Lines with "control" in them are to be located in the listing below and copied.

▸ Input data:
####
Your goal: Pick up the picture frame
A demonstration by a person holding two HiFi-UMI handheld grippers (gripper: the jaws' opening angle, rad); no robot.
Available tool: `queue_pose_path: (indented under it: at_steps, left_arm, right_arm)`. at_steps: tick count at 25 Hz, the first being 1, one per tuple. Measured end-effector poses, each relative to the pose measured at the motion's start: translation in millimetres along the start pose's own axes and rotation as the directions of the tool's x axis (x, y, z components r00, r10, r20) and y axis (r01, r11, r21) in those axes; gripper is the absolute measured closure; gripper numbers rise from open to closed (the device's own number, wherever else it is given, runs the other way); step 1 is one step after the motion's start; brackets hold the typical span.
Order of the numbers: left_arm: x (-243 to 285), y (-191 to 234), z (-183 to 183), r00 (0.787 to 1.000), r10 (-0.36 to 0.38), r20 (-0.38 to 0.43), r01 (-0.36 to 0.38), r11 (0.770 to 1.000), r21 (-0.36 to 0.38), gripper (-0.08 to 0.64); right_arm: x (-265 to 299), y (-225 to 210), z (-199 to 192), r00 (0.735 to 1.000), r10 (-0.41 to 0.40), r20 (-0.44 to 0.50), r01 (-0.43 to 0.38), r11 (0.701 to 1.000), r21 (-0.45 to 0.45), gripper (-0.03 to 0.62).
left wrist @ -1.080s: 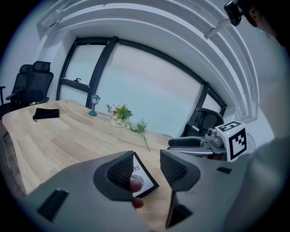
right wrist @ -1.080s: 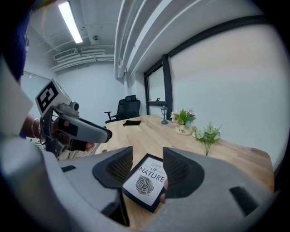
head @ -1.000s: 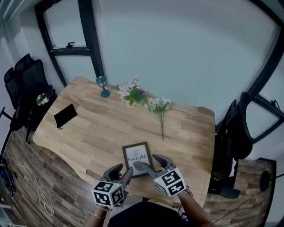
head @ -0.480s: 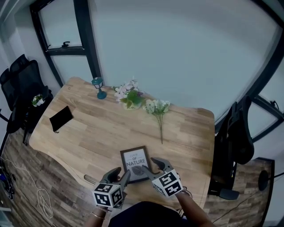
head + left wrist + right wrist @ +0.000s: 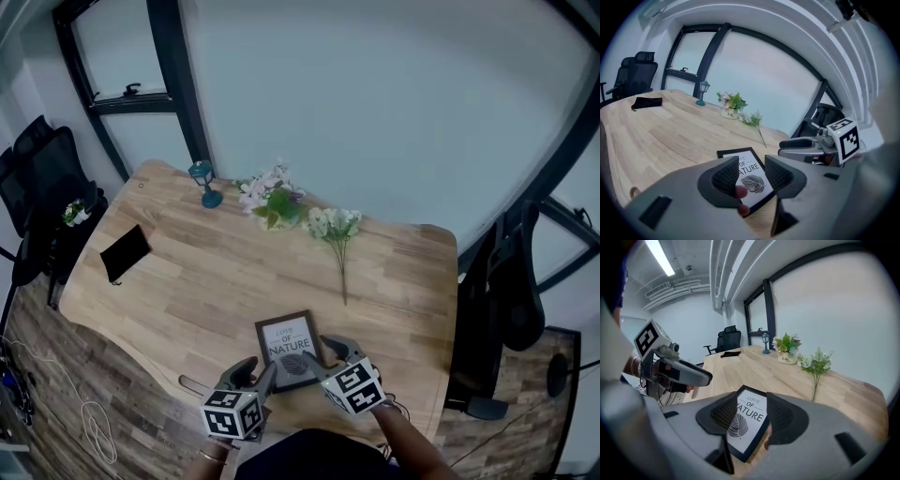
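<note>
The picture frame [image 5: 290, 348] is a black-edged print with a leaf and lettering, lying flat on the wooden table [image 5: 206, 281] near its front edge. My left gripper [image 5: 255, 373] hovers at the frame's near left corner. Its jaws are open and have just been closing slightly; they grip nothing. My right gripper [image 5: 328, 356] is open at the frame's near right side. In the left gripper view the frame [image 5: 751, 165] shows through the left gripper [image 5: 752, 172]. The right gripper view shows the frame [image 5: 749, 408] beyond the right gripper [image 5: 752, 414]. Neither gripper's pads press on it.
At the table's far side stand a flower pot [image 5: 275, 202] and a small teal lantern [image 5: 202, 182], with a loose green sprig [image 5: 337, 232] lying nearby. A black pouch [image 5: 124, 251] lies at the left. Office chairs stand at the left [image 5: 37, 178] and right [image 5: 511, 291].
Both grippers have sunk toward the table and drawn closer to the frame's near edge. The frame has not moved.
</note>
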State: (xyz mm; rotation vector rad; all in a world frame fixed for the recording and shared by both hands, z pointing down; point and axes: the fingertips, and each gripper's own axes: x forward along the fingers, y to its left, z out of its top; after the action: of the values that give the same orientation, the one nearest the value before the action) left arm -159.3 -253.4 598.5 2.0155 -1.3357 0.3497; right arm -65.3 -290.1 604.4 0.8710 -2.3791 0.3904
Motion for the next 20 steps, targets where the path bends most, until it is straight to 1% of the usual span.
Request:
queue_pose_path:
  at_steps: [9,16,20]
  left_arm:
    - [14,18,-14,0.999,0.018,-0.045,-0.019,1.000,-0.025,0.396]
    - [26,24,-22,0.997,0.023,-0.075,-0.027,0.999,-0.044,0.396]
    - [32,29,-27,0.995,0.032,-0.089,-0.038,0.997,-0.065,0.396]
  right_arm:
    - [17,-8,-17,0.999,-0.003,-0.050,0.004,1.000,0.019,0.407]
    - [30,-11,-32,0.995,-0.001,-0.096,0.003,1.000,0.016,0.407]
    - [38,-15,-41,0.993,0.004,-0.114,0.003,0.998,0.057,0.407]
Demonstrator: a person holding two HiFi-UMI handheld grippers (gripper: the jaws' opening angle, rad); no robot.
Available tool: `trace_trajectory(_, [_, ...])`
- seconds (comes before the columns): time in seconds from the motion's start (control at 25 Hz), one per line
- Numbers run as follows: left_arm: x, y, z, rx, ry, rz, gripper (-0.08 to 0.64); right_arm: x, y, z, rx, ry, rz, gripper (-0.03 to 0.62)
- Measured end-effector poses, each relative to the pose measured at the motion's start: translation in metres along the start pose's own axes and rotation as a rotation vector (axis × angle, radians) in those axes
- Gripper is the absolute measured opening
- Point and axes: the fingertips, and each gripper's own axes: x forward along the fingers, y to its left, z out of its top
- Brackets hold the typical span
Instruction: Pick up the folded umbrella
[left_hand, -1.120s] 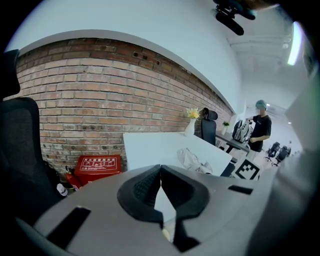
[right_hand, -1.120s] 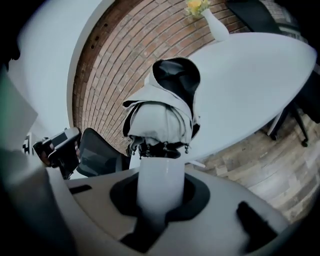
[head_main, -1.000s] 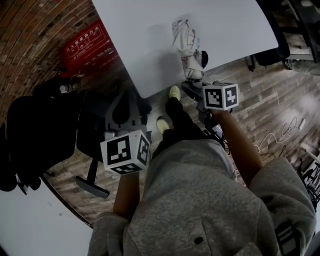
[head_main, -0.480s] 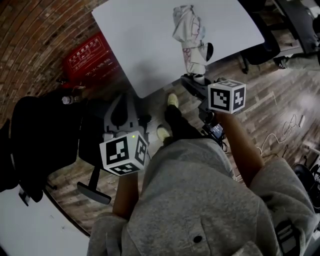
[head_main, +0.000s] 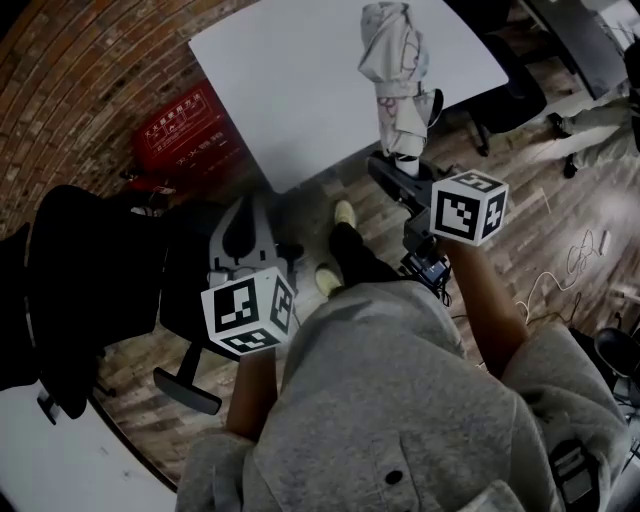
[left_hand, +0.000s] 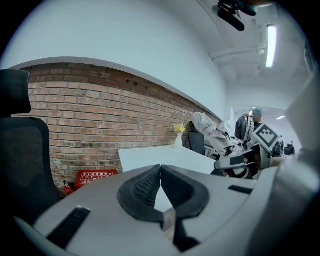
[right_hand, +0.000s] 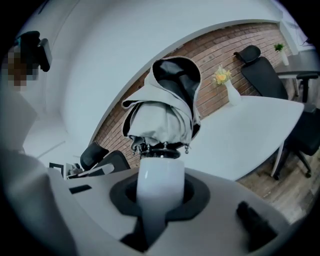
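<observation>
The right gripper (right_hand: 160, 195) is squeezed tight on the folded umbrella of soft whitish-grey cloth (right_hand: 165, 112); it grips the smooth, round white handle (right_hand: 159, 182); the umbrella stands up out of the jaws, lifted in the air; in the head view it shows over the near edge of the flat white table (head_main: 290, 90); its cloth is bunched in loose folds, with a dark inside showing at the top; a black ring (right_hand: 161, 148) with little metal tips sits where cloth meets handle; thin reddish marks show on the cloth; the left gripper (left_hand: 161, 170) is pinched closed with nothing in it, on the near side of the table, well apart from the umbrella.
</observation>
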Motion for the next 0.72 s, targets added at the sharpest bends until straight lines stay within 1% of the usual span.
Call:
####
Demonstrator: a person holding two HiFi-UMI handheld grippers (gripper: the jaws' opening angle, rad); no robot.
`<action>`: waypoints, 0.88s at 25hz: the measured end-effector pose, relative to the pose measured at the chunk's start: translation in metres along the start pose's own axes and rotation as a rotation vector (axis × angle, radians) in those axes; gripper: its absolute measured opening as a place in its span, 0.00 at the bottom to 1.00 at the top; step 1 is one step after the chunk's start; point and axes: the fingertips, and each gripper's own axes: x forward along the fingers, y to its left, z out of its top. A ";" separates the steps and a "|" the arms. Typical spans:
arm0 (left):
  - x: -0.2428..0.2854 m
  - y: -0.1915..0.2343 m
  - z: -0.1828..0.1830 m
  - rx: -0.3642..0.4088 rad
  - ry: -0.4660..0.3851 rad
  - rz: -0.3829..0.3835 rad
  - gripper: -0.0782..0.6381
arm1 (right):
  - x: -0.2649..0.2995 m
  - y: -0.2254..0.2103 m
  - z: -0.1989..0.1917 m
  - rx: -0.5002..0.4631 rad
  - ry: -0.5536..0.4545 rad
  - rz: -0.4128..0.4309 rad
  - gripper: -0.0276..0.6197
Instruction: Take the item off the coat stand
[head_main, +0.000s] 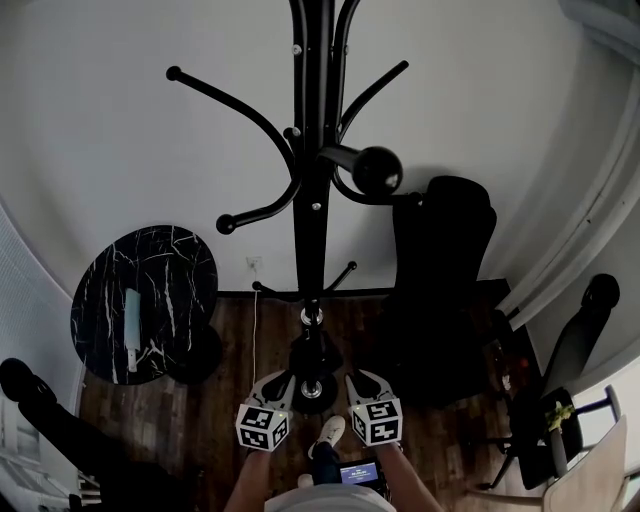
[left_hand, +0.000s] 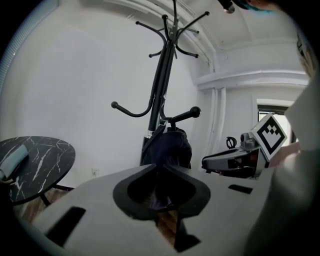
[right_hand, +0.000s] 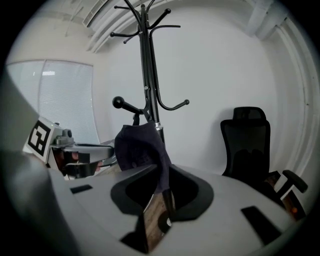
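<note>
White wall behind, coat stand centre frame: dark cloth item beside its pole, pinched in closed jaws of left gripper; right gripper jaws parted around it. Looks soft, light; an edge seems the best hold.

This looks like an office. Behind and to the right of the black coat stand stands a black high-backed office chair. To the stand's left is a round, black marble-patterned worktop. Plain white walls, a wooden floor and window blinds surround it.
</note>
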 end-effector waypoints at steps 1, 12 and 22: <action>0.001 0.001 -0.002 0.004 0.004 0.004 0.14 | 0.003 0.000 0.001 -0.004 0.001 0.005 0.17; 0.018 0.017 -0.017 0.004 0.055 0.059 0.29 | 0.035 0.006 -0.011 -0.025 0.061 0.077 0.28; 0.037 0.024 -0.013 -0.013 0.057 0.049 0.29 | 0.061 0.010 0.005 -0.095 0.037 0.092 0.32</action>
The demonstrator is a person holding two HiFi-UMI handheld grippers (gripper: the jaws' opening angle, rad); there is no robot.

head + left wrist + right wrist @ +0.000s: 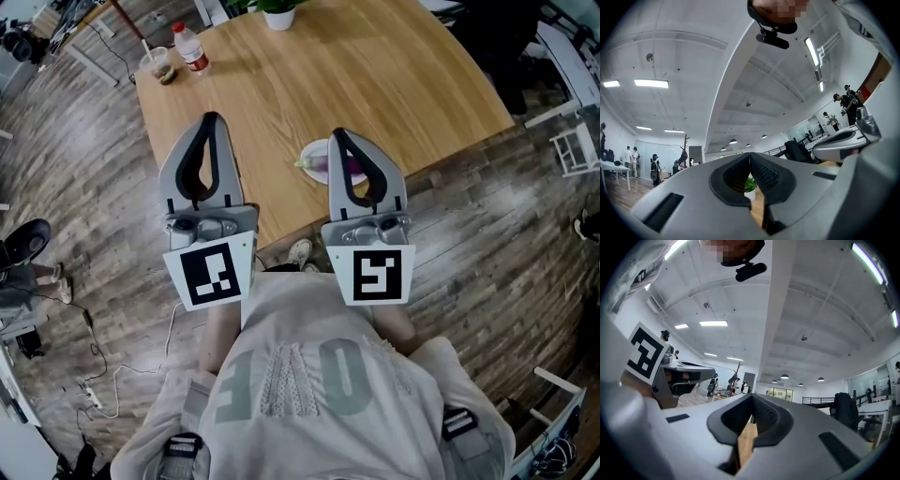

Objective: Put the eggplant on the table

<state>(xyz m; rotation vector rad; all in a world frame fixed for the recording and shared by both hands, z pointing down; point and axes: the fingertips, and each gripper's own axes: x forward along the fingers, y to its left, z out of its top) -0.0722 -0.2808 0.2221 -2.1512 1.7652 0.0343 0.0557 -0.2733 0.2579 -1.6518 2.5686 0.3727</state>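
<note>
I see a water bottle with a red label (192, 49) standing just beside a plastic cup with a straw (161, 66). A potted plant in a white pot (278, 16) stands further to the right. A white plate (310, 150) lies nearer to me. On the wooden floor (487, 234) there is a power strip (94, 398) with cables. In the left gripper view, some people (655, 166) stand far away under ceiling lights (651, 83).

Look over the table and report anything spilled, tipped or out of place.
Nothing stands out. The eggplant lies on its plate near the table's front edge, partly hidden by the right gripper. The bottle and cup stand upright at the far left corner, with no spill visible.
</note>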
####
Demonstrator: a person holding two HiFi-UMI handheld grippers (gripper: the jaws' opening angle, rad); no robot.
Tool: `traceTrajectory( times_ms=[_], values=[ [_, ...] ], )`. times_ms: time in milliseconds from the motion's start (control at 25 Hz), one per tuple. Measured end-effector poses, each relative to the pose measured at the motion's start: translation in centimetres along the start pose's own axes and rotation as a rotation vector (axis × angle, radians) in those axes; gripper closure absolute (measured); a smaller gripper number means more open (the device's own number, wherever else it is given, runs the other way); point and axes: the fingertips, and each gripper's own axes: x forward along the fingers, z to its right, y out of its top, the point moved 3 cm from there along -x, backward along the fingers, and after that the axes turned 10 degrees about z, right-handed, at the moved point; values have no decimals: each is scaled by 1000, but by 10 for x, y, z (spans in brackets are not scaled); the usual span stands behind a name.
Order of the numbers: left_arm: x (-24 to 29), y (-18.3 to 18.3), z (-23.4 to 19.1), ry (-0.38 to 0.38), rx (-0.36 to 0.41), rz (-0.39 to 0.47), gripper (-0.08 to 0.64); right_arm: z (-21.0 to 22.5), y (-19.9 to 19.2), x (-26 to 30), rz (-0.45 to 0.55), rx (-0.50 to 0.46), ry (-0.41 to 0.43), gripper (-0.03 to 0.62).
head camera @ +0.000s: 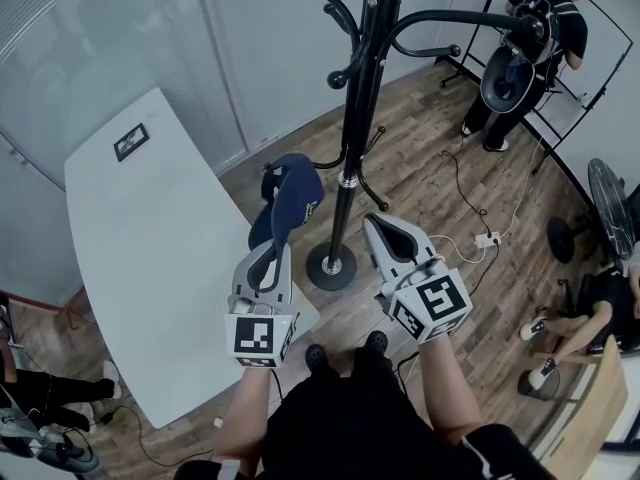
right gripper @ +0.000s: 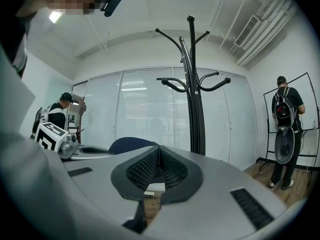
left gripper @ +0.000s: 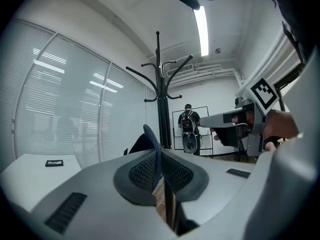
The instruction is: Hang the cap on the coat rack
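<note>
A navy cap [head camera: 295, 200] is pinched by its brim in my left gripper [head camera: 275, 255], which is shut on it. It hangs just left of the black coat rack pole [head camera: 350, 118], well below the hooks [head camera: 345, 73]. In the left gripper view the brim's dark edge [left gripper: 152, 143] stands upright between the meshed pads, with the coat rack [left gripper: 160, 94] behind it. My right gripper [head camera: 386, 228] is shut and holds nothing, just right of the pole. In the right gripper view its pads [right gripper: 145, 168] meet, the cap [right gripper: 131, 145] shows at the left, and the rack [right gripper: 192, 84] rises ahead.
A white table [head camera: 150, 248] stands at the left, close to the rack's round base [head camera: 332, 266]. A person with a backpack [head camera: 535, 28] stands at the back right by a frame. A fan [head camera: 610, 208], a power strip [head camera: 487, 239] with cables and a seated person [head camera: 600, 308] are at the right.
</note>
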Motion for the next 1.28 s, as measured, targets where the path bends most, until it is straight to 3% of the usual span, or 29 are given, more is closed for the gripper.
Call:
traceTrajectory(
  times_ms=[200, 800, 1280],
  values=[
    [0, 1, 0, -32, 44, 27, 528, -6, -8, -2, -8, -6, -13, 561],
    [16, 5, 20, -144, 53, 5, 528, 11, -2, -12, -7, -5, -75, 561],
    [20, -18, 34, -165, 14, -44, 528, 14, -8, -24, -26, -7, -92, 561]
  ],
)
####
▸ Result of this task:
- seconds (comes before the columns): time in seconds from the motion's start (control at 25 Hz), one per line
Tool: `traceTrajectory( times_ms=[_], values=[ [_, ...] ], )`. times_ms: time in milliseconds from the motion's start (control at 25 Hz), one per tuple. Measured end-effector poses, each relative to the pose measured at the motion's start: translation in centimetres along the start pose's own axes and rotation as a rotation vector (axis × angle, radians) in those axes; gripper closure absolute (measured); a smaller gripper number means more open (the device's own number, wherever else it is given, runs the other way); point and axes: the fingertips, and each gripper's own axes: x forward along the fingers, z to its right, y out of its top, the point moved 3 cm from there along -x, backward along the fingers, and after that the axes turned 10 degrees about z, right-handed, at the moved point; values have no decimals: each is scaled by 1000, but by 10 for x, y, z (spans in brackets are not scaled); the usual span stands behind a name.

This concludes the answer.